Grok’s Deepfake Drama Continues After Promised Fixes
USAFri Jun 12 2026
Elon Musk’s AI chatbot, Grok, is still a hub for non‑consensual sexual images of famous women.
Months after Musk’s company xAI announced it would stop such content, researchers found new links on Grok. com that show women in explicit poses without their permission.
The system can make both cartoonish and photo‑real videos. Some show a giant hand grabbing a celebrity, others have a woman in tight clothing being forced to perform.
These images were shared on X, the platform owned by Musk’s parent company SpaceX, and many have been removed after policy checks.
Other AI tools like OpenAI’s ChatGPT or Google’s Gemini block similar requests.

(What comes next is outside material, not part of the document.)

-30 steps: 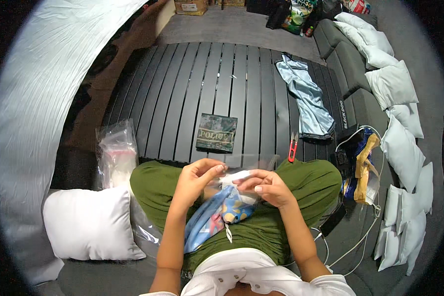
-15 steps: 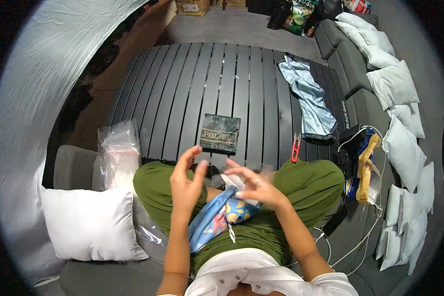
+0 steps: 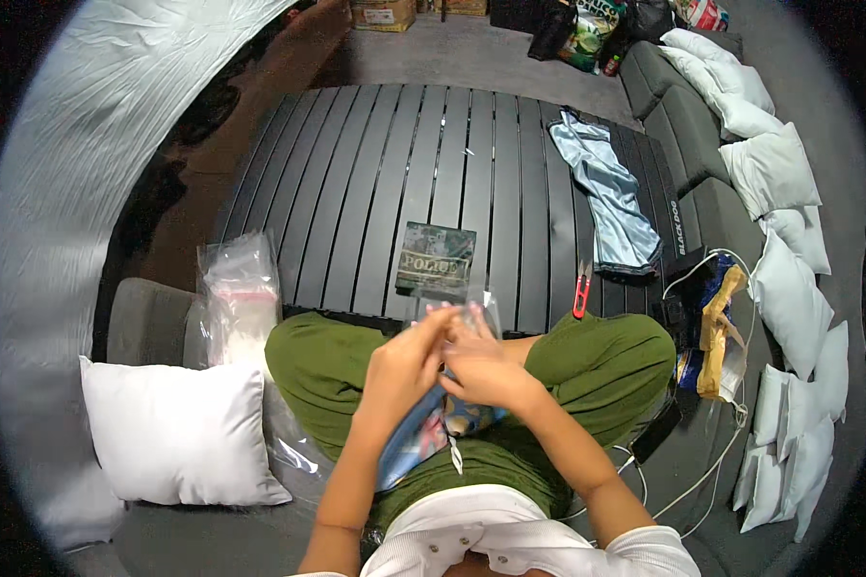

They reject prompts that describe nudity or sexual acts involving real people. Grok, however, still allows “spicy” and “unhinged” modes that let users create adult content.
Legal pressure is mounting. A class‑action lawsuit in California claims that the chatbot helped produce sexualized images of minors.
In March, xAI said it would enforce safeguards to keep child abuse material out of its system.
But independent researchers estimate that Grok has already generated millions of such images, including thousands involving children.
SpaceX is preparing a huge public offering this week.
The company set aside $530 million for legal claims tied to Grok’s misuse.
Meanwhile, Canada’s privacy regulator says xAI has not proven that its new checks actually stop illegal content.
The story shows how fast AI can spread harmful images and how hard it is to keep them in check.
People who use these tools can instantly publish offensive material, and the reach is global.
The debate over safety rules for generative AI continues as more companies try to balance innovation with responsibility.